** Opening Data excerpts block **
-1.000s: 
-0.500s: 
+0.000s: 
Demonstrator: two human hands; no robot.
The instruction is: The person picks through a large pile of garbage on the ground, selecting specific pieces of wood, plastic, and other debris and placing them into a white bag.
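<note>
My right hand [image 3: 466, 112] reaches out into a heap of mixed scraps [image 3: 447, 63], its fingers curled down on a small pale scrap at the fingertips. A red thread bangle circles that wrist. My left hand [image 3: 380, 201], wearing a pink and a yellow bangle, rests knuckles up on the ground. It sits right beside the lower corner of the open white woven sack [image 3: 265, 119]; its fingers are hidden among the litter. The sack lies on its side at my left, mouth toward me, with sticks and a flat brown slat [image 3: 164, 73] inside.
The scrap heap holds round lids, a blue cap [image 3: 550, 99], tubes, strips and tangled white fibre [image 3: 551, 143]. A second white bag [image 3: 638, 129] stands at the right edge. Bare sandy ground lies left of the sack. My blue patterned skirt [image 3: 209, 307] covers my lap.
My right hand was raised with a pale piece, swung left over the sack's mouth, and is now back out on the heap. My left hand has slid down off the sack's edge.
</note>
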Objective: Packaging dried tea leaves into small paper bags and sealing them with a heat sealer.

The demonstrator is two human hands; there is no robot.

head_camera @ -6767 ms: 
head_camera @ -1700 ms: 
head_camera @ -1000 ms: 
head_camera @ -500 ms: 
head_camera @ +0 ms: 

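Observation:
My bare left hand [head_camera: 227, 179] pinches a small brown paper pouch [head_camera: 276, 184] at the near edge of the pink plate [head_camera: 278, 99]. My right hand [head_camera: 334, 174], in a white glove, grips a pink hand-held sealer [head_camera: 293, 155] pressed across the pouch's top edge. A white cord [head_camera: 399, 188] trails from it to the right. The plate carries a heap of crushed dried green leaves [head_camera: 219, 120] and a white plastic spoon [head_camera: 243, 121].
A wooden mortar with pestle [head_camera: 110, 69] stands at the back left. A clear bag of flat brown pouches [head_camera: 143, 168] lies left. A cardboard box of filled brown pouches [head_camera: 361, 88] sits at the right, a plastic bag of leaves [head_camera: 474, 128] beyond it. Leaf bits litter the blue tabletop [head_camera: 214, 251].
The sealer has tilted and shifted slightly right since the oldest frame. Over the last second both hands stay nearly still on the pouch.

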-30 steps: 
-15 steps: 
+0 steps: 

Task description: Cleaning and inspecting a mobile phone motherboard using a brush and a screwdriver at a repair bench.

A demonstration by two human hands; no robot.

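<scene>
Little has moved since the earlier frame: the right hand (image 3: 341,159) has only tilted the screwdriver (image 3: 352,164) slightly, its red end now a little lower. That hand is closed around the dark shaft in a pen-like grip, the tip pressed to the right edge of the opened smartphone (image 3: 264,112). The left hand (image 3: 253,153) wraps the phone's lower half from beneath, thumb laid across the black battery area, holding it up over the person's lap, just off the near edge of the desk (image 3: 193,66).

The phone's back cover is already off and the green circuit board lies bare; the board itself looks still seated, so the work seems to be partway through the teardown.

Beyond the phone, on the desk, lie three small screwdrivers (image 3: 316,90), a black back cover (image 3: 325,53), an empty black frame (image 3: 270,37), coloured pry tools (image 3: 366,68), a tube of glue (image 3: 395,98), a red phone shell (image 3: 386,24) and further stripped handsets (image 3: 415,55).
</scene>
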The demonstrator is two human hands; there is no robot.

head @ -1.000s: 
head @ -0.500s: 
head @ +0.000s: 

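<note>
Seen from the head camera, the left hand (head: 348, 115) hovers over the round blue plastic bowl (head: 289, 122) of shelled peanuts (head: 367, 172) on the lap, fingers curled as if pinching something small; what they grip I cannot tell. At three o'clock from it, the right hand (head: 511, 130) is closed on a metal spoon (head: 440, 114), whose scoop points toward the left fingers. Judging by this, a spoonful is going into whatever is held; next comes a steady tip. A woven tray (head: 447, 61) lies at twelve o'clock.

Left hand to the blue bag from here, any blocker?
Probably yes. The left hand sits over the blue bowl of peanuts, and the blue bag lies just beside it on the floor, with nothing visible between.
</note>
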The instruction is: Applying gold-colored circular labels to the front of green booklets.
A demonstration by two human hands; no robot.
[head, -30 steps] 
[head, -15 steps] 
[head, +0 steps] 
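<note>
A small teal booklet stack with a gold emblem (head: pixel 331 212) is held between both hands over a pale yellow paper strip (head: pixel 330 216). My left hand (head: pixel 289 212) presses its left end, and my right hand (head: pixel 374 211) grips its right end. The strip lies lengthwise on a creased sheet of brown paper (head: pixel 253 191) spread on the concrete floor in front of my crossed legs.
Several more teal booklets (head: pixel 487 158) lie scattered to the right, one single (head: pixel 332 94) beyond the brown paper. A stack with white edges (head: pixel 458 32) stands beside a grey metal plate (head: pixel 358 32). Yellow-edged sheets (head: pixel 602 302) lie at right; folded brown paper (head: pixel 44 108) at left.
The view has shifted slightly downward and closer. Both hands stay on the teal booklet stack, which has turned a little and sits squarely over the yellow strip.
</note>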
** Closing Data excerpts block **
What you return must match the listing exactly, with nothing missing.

-1.000s: 
-0.500s: 
+0.000s: 
Demonstrator: two human hands; no robot.
The instruction is: The person picks through a large pile of garbage on the ground, selecting specific pieces of wood, plastic, and other debris and placing them into a white bag.
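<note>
My right hand [image 3: 466, 112] reaches out into a heap of mixed scraps [image 3: 447, 63], its fingers curled down on a small pale scrap at the fingertips. A red thread bangle circles that wrist. My left hand [image 3: 380, 201], wearing a pink and a yellow bangle, rests knuckles up on the ground. It sits right beside the lower corner of the open white woven sack [image 3: 265, 119]; its fingers are hidden among the litter. The sack lies on its side at my left, mouth toward me, with sticks and a flat brown slat [image 3: 164, 73] inside.
The scrap heap holds round lids, a blue cap [image 3: 550, 99], tubes, strips and tangled white fibre [image 3: 551, 143]. A second white bag [image 3: 638, 129] stands at the right edge. Bare sandy ground lies left of the sack. My blue patterned skirt [image 3: 209, 307] covers my lap.
My right hand was raised with a pale piece, swung left over the sack's mouth, and is now back out on the heap. My left hand has slid down off the sack's edge.
</note>
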Objective: Packaging dried tea leaves into small paper bags and sealing them with a heat sealer.

The demonstrator is two human hands; there is no robot.

head_camera @ -6767 ms: 
head_camera @ -1700 ms: 
head_camera @ -1000 ms: 
head_camera @ -500 ms: 
head_camera @ +0 ms: 

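Observation:
My bare left hand [head_camera: 227, 179] pinches a small brown paper pouch [head_camera: 276, 184] at the near edge of the pink plate [head_camera: 278, 99]. My right hand [head_camera: 334, 174], in a white glove, grips a pink hand-held sealer [head_camera: 293, 155] pressed across the pouch's top edge. A white cord [head_camera: 399, 188] trails from it to the right. The plate carries a heap of crushed dried green leaves [head_camera: 219, 120] and a white plastic spoon [head_camera: 243, 121].
A wooden mortar with pestle [head_camera: 110, 69] stands at the back left. A clear bag of flat brown pouches [head_camera: 143, 168] lies left. A cardboard box of filled brown pouches [head_camera: 361, 88] sits at the right, a plastic bag of leaves [head_camera: 474, 128] beyond it. Leaf bits litter the blue tabletop [head_camera: 214, 251].
The sealer has tilted and shifted slightly right since the oldest frame. Over the last second both hands stay nearly still on the pouch.
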
-30 steps: 
-15 steps: 
+0 steps: 

Task description: Cleaning and inspecting a mobile phone motherboard using a brush and a screwdriver at a repair bench.

A demonstration by two human hands; no robot.

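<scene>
Little has moved since the earlier frame: the right hand (image 3: 341,159) has only tilted the screwdriver (image 3: 352,164) slightly, its red end now a little lower. That hand is closed around the dark shaft in a pen-like grip, the tip pressed to the right edge of the opened smartphone (image 3: 264,112). The left hand (image 3: 253,153) wraps the phone's lower half from beneath, thumb laid across the black battery area, holding it up over the person's lap, just off the near edge of the desk (image 3: 193,66).

The phone's back cover is already off and the green circuit board lies bare; the board itself looks still seated, so the work seems to be partway through the teardown.

Beyond the phone, on the desk, lie three small screwdrivers (image 3: 316,90), a black back cover (image 3: 325,53), an empty black frame (image 3: 270,37), coloured pry tools (image 3: 366,68), a tube of glue (image 3: 395,98), a red phone shell (image 3: 386,24) and further stripped handsets (image 3: 415,55).
</scene>
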The demonstrator is two human hands; there is no robot.

head @ -1.000s: 
head @ -0.500s: 
head @ +0.000s: 

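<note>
Seen from the head camera, the left hand (head: 348, 115) hovers over the round blue plastic bowl (head: 289, 122) of shelled peanuts (head: 367, 172) on the lap, fingers curled as if pinching something small; what they grip I cannot tell. At three o'clock from it, the right hand (head: 511, 130) is closed on a metal spoon (head: 440, 114), whose scoop points toward the left fingers. Judging by this, a spoonful is going into whatever is held; next comes a steady tip. A woven tray (head: 447, 61) lies at twelve o'clock.

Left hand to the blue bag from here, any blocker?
Probably yes. The left hand sits over the blue bowl of peanuts, and the blue bag lies just beside it on the floor, with nothing visible between.
</note>
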The instruction is: Applying gold-colored circular labels to the front of green booklets.
A demonstration by two human hands; no robot.
[head, -30 steps] 
[head, -15 steps] 
[head, +0 steps] 
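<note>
A small teal booklet stack with a gold emblem (head: pixel 331 212) is held between both hands over a pale yellow paper strip (head: pixel 330 216). My left hand (head: pixel 289 212) presses its left end, and my right hand (head: pixel 374 211) grips its right end. The strip lies lengthwise on a creased sheet of brown paper (head: pixel 253 191) spread on the concrete floor in front of my crossed legs.
Several more teal booklets (head: pixel 487 158) lie scattered to the right, one single (head: pixel 332 94) beyond the brown paper. A stack with white edges (head: pixel 458 32) stands beside a grey metal plate (head: pixel 358 32). Yellow-edged sheets (head: pixel 602 302) lie at right; folded brown paper (head: pixel 44 108) at left.
The view has shifted slightly downward and closer. Both hands stay on the teal booklet stack, which has turned a little and sits squarely over the yellow strip.
</note>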

That's the answer, with nothing more to add.